**Aim of the exercise**
Only those lines in the data below from the line containing "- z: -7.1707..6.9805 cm" through the line containing "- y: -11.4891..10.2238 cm", both included, should be restated word for word.

**Recorded data**
++++++++
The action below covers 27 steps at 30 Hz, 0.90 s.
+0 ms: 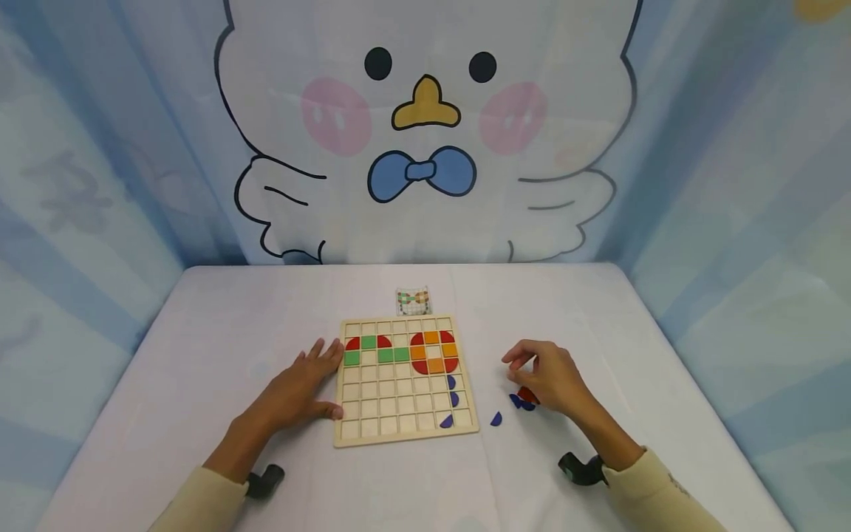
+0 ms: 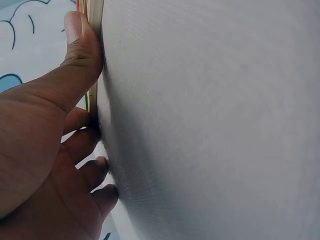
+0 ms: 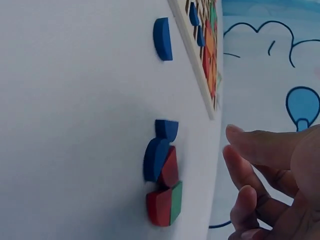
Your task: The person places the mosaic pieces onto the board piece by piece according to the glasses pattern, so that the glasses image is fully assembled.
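Note:
A wooden grid board [image 1: 405, 441] lies on the white table. Red, green and orange pieces fill some of its upper cells, and blue pieces [image 1: 455, 399] sit along its right side. My left hand [image 1: 295, 388] rests at the board's left edge, thumb and fingertips touching the frame. To the right of the board, my right hand [image 1: 548, 375] hovers with fingers loosely bent and nothing visible between them. Below it lie loose red pieces [image 1: 527, 394] and blue ones, plus a green piece [image 3: 176, 202] seen in the right wrist view. Another blue piece [image 1: 496, 419] lies nearer the board.
A small pattern card [image 1: 414, 301] with a coloured design stands just behind the board. Dark wrist cameras [image 1: 581, 469] sit by both sleeves. A printed curtain [image 1: 425, 222] hangs behind the table and along its sides.

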Each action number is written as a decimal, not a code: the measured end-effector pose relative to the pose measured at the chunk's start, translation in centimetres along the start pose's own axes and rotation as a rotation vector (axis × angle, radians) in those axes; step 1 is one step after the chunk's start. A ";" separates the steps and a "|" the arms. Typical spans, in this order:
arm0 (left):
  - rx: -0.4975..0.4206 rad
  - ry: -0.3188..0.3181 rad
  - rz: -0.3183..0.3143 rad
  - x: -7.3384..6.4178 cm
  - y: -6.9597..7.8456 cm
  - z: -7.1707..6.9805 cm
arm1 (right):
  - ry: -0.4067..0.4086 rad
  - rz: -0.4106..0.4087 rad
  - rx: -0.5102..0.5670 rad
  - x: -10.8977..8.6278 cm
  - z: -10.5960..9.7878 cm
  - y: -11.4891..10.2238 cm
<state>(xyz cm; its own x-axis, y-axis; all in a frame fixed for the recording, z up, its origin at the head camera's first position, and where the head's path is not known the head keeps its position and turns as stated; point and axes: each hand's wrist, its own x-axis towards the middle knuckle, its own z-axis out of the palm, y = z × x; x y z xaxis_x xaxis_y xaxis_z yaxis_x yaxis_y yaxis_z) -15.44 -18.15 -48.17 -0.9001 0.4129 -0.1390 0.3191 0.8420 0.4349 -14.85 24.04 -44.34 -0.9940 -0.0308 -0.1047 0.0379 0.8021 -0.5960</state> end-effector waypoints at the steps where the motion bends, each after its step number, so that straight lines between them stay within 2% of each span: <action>1: 0.000 -0.001 -0.004 0.0 0.0 0.0 | -0.006 0.005 -0.006 -0.1 -0.1 0.4; 6: 0.004 0.003 -0.004 -0.2 0.0 -0.1 | -0.024 0.015 -0.042 -0.8 -0.2 2.0; 12: 0.006 0.008 -0.001 -0.2 0.0 0.0 | -0.030 -0.022 -0.067 -0.9 0.0 3.3; 17: 0.002 0.009 -0.004 -0.1 0.0 0.1 | -0.034 -0.046 -0.080 -0.4 0.3 3.2; 27: -0.004 0.014 0.001 -0.1 -0.1 0.1 | -0.014 -0.020 -0.145 0.1 1.0 2.4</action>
<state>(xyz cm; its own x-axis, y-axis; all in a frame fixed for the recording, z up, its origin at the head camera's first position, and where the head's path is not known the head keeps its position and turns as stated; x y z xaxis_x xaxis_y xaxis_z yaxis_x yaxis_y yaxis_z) -15.32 -18.20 -48.29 -0.9039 0.4087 -0.1260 0.3189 0.8404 0.4382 -14.72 25.32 -46.60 -0.9929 -0.0550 -0.1053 0.0019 0.8790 -0.4768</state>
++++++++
**Output**
  - z: -7.1707..6.9805 cm
arm1 (right):
  - ry: -0.4067..0.4086 rad
  - rz: -0.4106..0.4087 rad
  - rx: -0.5102..0.5670 rad
  - x: -10.8977..8.6278 cm
  - z: -10.5960..9.7878 cm
  - y: -11.4891..10.2238 cm

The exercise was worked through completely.